Gastroenterology Unit, Ospedale Valduce, Como, Italy.
Policlinico Sant'Orsola Malpighi, Università di Bologna, Italy.
Dig Liver Dis. 2021 Sep;53(9):1141-1147. doi: 10.1016/j.dld.2021.01.002. Epub 2021 Jan 25.
BACKGROUND & AIM: Although acute lower GI bleeding (LGIB) represents a significant healthcare burden, prospective real-life data on management and outcomes are scanty. Present multicentre, prospective cohort study was aimed at evaluating mortality and associated risk factors and at describing patient management.
Adult outpatients acutely admitted for or developing LGIB during hospitalization were consecutively enrolled in 15 high-volume referral centers. Demographics, comorbidities, medications, interventions and outcomes were recorded.
Overall 1,198 patients (1060 new admissions;138 inpatients) were included. Most patients were elderly (mean-age 74±15 years), 31% had a Charlson-Comorbidity-Index ≥3, 58% were on antithrombotic therapy. In-hospital mortality (primary outcome) was 3.4% (95%CI 2.5-4.6). At logistic regression analysis, independent predictors of mortality were increasing age, comorbidity, inpatient status, hemodynamic instability at presentation, and ICU-admission. Colonoscopy had a 78.8% diagnostic yield, with significantly higher hemostasis rate when performed within 24-hours than later (21.3% vs.10.8%, p = 0.027). Endoscopic hemostasis was associated with neither in-hospital mortality nor rebleeding. A definite or presumptive source of bleeding was disclosed in 90.4% of investigated patients.
Mortality in LGIB patients is mainly related to age and comorbidities. Although early colonoscopy has a relevant diagnostic yield and is associated with higher therapeutic intervention rate, endoscopic hemostasis is not associated with improved clinical outcomes [ClinicalTrial.gov number: NCT04364412].
尽管急性下胃肠道出血(LGIB)对医疗保健造成了重大负担,但前瞻性的真实世界数据在管理和结局方面仍然很少。本多中心前瞻性队列研究旨在评估死亡率和相关的危险因素,并描述患者的管理情况。
连续纳入在 15 家高容量转诊中心住院期间或因 LGIB 急性入院或发展的成年门诊患者。记录人口统计学、合并症、药物治疗、干预措施和结局。

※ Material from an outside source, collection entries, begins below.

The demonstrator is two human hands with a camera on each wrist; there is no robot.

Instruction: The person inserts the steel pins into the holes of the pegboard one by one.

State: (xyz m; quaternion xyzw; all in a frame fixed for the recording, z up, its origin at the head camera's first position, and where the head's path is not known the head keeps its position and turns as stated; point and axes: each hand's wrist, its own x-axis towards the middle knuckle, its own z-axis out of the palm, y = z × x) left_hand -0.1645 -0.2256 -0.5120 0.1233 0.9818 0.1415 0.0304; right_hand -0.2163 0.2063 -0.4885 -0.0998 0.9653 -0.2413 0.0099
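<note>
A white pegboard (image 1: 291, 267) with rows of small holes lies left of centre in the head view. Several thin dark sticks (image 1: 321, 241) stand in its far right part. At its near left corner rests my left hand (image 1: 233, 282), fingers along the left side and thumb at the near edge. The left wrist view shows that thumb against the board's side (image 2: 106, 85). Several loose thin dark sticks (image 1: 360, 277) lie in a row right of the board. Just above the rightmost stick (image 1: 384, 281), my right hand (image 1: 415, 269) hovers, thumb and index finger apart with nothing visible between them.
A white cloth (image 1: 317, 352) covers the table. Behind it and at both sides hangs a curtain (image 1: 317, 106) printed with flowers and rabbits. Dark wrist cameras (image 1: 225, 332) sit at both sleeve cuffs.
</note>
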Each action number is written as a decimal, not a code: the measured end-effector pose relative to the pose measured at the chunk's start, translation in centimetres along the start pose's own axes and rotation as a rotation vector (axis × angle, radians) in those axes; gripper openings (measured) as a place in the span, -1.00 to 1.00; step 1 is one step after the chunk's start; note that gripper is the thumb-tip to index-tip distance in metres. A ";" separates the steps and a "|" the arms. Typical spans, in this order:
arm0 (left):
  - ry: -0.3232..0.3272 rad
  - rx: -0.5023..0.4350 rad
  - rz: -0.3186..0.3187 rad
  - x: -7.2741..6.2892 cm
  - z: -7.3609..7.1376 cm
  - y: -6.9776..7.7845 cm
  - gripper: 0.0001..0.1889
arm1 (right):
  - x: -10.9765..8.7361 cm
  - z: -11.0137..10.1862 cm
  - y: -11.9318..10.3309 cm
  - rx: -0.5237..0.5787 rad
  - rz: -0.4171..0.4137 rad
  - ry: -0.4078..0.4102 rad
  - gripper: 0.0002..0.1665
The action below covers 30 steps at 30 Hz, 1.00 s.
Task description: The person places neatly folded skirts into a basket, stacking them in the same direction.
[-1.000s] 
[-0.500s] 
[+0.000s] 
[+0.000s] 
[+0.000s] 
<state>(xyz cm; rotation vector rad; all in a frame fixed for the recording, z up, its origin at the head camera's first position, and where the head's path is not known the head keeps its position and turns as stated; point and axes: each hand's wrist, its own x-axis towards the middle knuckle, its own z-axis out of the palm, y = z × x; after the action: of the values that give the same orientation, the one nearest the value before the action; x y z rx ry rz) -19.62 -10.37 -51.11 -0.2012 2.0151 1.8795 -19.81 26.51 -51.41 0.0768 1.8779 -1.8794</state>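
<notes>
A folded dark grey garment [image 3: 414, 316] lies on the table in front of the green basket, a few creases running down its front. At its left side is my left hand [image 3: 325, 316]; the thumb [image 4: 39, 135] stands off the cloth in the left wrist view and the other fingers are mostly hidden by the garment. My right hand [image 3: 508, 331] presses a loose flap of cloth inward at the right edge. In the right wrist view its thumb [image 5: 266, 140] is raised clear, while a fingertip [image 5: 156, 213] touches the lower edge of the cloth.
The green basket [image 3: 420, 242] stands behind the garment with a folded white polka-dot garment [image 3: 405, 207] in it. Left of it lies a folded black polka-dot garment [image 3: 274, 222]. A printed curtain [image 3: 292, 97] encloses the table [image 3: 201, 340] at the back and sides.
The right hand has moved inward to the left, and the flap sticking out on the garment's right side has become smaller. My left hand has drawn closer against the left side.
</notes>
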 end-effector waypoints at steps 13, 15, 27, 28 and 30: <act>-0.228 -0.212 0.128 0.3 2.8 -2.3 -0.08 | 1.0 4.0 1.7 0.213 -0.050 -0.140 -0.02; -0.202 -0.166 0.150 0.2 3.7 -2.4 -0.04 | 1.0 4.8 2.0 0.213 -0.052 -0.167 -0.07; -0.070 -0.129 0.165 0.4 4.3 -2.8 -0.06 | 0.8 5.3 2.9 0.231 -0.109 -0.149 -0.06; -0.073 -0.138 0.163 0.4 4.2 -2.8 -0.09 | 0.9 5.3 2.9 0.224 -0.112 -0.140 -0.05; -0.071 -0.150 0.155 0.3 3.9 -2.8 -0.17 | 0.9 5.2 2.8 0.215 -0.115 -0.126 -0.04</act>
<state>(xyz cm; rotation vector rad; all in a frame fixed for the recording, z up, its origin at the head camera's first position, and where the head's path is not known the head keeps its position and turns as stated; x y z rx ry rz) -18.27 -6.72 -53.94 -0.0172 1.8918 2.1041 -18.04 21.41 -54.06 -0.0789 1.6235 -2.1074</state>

共纳入 1198 例患者(1060 例新入院;138 例住院患者)。大多数患者年龄较大(平均年龄 74±15 岁),31%的患者 Charlson 合并症指数≥3,58%的患者正在接受抗血栓治疗。住院期间死亡率(主要结局)为 3.4%(95%CI 2.5-4.6)。在逻辑回归分析中,死亡率的独立预测因素是年龄增加、合并症、住院状态、就诊时血流动力学不稳定以及入住 ICU。结肠镜检查的诊断率为 78.8%,在 24 小时内进行的止血率明显高于以后进行的止血率(21.3%比 10.8%,p=0.027)。内镜止血与住院期间死亡率或再出血均无关。90.4%的调查患者明确或疑似发现出血源。
LGIB 患者的死亡率主要与年龄和合并症有关。尽管早期结肠镜检查具有较高的诊断率,并且与较高的治疗干预率相关,但内镜止血与改善临床结局无关。[临床试验注册号:NCT04364412]。